You Sure You Want to Eat That Sentient Being?

Hosted by

Peter Singer. Photo courtesy of guest

Peter Singer knows it is difficult to make a lonely stand against the mega corporate food processing machine. To make meaningful changes to diet, to care more about where food comes from and to consider the vast laundry list of problems that comes with the international food industry requires a great deal of attention to detail and resourcefulness. Singer, through his persuasive and forgiving prose, makes it easier for folks to get in the know about what a trip to the supermarket really entails. Singer joins host Robert Scheer for this week’s Scheer Intelligence episode to talk about the renewed version of his classic book, Animal Liberation Now.

After nearly 50 years since the original publishing of Animal Liberation, Singer finds that there indeed has been change, although not as much as he would have liked. With a fresh perspective on the research regarding food production's impact on climate change, Singer reintroduces his classic with a modern angle. Scheer and Singer revisit the important points that made the book a hit for all these years. For one, despite improvements in regulations in Europe, the U.S. continues to be one of the worst violators of animal welfare. “There's no federal regulation that says you can't keep a chicken in a cage so small that she can't stretch her wings fully or you can't keep a pig in a crate that she can't even turn around in,” Singer says, adding “that's the influence of the lobbyists… the agri-business that is pouring money into Washington lobbyists and preventing any such legislation at the federal level.”
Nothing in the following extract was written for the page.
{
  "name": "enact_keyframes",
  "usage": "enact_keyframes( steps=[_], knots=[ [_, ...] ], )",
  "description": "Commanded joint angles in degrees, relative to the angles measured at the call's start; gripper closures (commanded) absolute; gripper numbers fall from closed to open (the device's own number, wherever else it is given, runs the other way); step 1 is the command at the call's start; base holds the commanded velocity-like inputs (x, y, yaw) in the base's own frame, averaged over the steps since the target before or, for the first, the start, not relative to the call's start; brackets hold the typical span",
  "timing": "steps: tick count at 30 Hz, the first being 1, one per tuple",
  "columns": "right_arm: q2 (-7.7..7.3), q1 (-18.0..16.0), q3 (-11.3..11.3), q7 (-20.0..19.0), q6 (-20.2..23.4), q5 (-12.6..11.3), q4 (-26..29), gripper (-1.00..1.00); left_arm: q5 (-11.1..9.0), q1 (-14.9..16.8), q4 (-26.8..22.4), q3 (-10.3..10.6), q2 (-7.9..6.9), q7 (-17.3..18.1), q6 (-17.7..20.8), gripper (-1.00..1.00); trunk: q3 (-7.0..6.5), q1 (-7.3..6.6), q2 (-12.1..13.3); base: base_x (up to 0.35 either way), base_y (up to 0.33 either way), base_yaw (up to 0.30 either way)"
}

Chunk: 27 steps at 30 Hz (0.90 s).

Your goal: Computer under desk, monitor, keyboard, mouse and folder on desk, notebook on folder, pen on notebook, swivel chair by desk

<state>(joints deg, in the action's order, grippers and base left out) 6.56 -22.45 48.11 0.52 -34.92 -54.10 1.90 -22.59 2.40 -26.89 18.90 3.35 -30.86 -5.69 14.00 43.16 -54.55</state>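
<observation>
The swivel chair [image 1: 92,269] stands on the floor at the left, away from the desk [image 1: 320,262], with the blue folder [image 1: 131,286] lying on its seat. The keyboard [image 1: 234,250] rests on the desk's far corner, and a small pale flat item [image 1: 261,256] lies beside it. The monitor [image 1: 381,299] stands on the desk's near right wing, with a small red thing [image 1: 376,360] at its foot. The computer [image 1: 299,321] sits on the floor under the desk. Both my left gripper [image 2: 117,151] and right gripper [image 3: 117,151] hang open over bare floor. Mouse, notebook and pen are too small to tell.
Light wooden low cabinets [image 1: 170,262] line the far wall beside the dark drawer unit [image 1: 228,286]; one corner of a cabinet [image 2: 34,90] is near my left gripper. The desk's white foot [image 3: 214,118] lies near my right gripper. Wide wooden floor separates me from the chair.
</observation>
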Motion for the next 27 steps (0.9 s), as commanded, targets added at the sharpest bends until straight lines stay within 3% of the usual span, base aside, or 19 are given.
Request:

The nightmarish conditions of overcrowded food factories, where 20,000 animals are confined and deprived of natural light, while being force-fed subpar nutrition, depict the current state of affairs. Even if you have no sympathy for the animals, “they're under stress, their immune systems are weakened. It's a perfect recipe for creating new viruses… There will be humans who have to go into the sheds, who will pick up the viruses and spread them back to the community. So there's a serious pandemic risk with factory farming,” Singer adds.

Sympathy for these animals should be the goal, however, as Singer attempts to convey throughout the book. “Animals are other beings who are on this planet. They were not placed on this planet just for our benefit. They are living their own lives. And I don't believe that we—because we have power over them, because of our advanced technology—are justified in giving them miserable lives in order to produce their flesh, milk or eggs more cheaply,” he declares.